By Elliot Turner, Wall St. Cheat Sheet

Lately I’ve heard a lot of heated conversation about the day trading industry.  There’s an intriguing debate with opinions ranging from “it’s a great way to make a living” to “it never worked in the first place” to “we’re now in the midst of the great shakeout.” But the bottom line is: day trading is DEAD.

Two-thirds of the rhetoric focuses on the idea that day trading is a firmly entrenched part of markets with a somewhat stable future ahead. I disagree. More realistically, a much larger change is taking place with market structure. Like the extinction of human beings roaming the floor of the NYSE, this evolution presents a bleak picture for the day trading community moving forward.

The Best in the Business Exited the Business

I’ve been itching to discuss this topic ever since Schonfeld fired a significant chunk of their trading desk. Schonfeld is an interesting case study in the “prop shop” day trading space. They had been a successful day trading firm which more recently transitioned into the “hedge fund” model.

In a letter expressing their intent to lay off many daytraders, the firm stated bluntly that “unfortunately, our vision of the future of trading has changed. It is getting much tougher for traders to make a living or get by.” Therein lies the cold, hard reality facing many daytraders and their firms.

The Insurmountable Challenges

The challenges for daytraders are twofold. First, computer trading (e.g. high frequency trading) has significantly eroded much of the edge daytraders require to garner a profit. Second, and perhaps of equal import, has been a court’s decision in the case SEC v. Tuco which is causing proprietary firms to completely recreate their business model.

This landmark case requires firms to either take on more of the day-to-day trading risk themselves or become registered Broker/Dealers. If they choose to become registered Broker/Dealers, firms must transition into a completely different regulatory structure.

The significance of this is not to be overlooked. Many firms have either opted to fully follow the transparent route of becoming a B/D or entered the less regulated and more opaque hedge fund industry.

The Scary Shape-Shifting from Trading Firms to Training Firms

The largest fallout from Tuco stems from the fact that it became much harder for firms to take in deposits from traders right at a time when day trading lost its competitive edge. In order to compensate for the increased risk and diminished profit margins, many day trading firms have started “selling” their trading expertise to pupils wanting to trade with the firm.
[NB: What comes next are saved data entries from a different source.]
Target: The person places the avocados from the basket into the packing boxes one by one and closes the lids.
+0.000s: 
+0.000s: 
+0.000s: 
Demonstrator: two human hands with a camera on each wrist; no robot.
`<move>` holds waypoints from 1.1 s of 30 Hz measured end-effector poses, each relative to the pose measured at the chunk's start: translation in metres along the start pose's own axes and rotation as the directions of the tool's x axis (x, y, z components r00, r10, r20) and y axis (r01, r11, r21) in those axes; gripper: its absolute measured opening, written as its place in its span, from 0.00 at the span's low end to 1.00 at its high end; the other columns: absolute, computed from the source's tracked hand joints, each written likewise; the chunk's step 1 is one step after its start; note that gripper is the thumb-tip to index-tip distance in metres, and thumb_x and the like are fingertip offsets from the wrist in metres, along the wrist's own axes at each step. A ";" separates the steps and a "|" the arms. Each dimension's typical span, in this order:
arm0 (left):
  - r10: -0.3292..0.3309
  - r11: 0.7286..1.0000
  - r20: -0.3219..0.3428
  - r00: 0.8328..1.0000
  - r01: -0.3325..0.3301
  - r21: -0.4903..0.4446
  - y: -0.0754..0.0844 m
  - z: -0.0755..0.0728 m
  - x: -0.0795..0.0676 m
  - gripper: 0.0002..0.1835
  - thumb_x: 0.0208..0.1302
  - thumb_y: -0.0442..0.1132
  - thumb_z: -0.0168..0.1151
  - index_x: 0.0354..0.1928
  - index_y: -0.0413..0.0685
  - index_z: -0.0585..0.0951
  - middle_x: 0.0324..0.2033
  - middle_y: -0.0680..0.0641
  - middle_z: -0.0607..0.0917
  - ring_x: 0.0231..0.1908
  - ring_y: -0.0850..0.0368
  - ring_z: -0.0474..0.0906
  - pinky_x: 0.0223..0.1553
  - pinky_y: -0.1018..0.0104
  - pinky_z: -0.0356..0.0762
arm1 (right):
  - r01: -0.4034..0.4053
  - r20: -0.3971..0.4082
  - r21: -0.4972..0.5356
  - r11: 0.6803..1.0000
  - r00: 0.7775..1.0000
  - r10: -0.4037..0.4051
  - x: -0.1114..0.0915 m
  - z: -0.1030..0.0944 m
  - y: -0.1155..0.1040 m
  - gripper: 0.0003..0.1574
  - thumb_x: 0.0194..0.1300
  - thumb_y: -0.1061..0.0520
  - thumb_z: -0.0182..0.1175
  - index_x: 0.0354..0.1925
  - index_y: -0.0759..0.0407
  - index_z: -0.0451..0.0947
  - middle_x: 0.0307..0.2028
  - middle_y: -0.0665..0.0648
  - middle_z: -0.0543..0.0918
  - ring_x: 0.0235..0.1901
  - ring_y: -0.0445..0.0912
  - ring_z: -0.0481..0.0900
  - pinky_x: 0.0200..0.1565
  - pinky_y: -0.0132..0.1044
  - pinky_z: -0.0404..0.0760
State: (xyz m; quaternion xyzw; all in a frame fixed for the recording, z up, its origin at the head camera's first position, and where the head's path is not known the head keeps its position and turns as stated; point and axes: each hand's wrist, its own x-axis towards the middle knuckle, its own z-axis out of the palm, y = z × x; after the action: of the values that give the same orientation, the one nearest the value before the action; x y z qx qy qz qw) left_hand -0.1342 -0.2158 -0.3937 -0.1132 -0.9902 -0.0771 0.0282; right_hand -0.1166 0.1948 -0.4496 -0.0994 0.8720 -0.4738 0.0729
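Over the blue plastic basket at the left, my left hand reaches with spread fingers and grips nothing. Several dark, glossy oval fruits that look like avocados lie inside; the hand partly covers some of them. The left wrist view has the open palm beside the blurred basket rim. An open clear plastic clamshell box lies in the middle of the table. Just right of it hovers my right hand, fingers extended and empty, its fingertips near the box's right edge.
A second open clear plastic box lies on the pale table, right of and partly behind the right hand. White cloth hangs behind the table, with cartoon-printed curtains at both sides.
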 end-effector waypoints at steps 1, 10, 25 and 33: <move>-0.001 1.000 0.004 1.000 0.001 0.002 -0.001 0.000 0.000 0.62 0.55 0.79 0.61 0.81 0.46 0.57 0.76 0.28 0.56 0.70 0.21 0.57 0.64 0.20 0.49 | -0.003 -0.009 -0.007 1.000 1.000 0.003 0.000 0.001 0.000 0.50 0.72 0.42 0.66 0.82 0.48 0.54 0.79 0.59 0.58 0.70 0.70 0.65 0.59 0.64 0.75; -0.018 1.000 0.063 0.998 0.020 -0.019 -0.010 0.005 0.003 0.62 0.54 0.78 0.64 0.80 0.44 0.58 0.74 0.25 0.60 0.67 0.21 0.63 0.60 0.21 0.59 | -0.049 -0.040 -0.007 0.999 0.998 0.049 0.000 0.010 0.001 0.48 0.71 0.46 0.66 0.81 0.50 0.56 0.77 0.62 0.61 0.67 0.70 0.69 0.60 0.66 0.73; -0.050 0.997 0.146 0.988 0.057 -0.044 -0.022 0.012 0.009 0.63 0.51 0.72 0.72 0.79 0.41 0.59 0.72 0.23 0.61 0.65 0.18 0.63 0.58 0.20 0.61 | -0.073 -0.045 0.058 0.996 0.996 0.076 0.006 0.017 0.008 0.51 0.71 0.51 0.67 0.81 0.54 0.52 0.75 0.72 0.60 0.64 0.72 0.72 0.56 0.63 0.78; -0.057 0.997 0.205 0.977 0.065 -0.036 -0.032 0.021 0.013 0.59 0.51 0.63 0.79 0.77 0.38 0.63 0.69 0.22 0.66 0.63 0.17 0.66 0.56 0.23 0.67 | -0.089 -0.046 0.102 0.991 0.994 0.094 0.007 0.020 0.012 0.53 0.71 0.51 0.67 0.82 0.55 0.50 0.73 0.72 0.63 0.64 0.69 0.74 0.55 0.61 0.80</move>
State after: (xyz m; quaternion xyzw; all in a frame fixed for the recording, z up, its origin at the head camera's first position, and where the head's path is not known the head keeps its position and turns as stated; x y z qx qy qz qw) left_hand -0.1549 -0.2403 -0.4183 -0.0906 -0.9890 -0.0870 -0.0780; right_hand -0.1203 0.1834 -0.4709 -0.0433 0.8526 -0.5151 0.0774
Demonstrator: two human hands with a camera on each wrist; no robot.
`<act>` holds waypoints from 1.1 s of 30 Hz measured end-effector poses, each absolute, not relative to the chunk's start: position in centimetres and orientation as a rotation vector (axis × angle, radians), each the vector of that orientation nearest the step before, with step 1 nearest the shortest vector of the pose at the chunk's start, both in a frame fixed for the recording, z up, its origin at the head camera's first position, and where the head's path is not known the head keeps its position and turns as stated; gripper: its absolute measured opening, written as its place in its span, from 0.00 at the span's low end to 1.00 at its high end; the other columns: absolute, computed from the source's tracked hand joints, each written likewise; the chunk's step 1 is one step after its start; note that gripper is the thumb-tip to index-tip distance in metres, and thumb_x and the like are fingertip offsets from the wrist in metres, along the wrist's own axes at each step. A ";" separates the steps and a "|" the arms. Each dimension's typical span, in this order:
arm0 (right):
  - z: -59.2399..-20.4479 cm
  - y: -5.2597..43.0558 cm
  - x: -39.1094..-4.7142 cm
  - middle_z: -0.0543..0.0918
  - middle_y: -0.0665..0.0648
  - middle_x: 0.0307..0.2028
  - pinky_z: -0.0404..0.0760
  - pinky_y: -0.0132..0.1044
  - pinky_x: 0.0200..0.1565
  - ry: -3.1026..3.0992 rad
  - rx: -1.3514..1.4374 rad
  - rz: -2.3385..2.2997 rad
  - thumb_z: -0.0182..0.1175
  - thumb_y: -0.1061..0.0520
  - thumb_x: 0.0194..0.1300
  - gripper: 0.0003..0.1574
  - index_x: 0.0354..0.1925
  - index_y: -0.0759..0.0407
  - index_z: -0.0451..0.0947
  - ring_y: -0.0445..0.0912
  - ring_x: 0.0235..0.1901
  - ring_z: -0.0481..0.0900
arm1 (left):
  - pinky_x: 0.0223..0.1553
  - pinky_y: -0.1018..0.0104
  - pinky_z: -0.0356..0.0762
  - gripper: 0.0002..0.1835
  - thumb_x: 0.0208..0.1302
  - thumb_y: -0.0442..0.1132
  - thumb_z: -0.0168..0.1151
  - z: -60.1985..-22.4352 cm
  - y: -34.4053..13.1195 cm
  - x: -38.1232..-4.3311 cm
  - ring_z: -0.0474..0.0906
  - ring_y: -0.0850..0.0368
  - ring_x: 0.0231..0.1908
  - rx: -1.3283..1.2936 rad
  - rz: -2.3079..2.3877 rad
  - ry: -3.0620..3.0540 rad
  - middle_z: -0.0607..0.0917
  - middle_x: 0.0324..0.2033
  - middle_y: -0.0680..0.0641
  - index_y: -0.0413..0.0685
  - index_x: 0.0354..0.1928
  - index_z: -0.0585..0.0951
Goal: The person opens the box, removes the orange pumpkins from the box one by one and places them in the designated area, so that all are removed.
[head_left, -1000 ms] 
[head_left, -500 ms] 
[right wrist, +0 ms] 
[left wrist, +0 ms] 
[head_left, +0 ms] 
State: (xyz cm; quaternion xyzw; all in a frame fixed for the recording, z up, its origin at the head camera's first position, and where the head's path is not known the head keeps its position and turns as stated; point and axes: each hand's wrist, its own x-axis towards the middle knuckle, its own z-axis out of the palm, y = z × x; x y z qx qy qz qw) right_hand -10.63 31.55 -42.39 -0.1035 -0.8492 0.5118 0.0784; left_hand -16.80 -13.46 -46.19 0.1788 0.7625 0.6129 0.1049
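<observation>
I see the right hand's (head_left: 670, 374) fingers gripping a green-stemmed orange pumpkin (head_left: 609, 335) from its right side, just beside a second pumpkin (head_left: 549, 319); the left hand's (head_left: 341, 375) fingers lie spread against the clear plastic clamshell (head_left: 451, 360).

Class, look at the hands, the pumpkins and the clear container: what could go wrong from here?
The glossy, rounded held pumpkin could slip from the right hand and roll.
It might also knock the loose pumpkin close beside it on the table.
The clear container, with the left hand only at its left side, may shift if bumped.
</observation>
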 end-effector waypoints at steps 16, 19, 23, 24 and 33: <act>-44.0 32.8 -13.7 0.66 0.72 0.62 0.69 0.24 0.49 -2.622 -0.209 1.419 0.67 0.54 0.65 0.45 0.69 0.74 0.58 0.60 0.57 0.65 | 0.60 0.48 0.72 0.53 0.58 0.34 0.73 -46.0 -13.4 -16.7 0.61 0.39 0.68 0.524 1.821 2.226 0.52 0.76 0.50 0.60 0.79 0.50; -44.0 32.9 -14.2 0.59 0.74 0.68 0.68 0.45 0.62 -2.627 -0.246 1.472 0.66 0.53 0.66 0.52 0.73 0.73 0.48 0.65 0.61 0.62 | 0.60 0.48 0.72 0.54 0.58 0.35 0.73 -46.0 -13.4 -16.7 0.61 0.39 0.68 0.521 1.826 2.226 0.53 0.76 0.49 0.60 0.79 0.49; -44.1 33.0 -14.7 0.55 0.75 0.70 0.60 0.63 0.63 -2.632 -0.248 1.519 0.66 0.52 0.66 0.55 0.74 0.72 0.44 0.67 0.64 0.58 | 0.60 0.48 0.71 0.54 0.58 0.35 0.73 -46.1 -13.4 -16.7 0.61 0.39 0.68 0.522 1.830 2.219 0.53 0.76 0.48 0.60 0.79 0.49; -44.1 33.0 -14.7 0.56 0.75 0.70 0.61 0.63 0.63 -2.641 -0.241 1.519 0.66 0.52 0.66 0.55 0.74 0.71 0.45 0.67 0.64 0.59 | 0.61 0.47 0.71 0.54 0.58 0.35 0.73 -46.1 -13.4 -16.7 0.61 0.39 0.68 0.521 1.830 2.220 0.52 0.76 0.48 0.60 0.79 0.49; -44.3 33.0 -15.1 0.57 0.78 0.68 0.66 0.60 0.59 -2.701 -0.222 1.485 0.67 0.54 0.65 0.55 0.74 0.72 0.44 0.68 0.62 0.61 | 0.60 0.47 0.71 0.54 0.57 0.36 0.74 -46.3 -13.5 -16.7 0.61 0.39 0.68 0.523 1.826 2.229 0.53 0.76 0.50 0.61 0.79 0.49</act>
I am troubled that at the time these firms were exploring ways to find a new competitive edge in a dynamic playing field, they started selling what they themselves knew to be a market strategy declining in efficacy. As a result, rather than continuing to explore new edges, these training programs necessitated firms stick with their archaic strategies in order to convince paying students the day trading model was worth buying.

The Industry and Its Future

Many will outwardly critique my premise that the day trading edge has diminished. In order to stay objective, I ask those people to simply open their books and prove they still have their edge. (Apparently, Schonfeld is one of the few willing to be honest.) Until then, let’s take a closer look at the primary strategies deployed by daytraders over the past decade. This will provide a little clearer picture of the history of the industry and its future.

In my interview with Justin Fox, we had an interesting conversation about “efficiency” in the market. Justin quantified “efficiency” in a totally new way for me: he made the distinction between “price” and “value” efficiency. This got me thinking about the way in which market participants make money.

More generally, this is a gross oversimplification, but our market participants (other than the market maker) are either value investors, growth investors, technical traders, or arbitrageurs.  There is certainly some overlap between the four, and there are some strategies which don’t fit any of these labels. However, in terms of investment/trading strategies, the predominant number of market participants fit into one of these four cookie-cutter labels.

Daytraders are arbitrageurs who rely on some kind of price inefficiency to make an intraday profit. I’m not sure many daytraders understand their place in the market to the point where they would subscribe to the arbitrageur label; however, at its essence, day trading is the attempt to make money off the market’s intraday fluctuations.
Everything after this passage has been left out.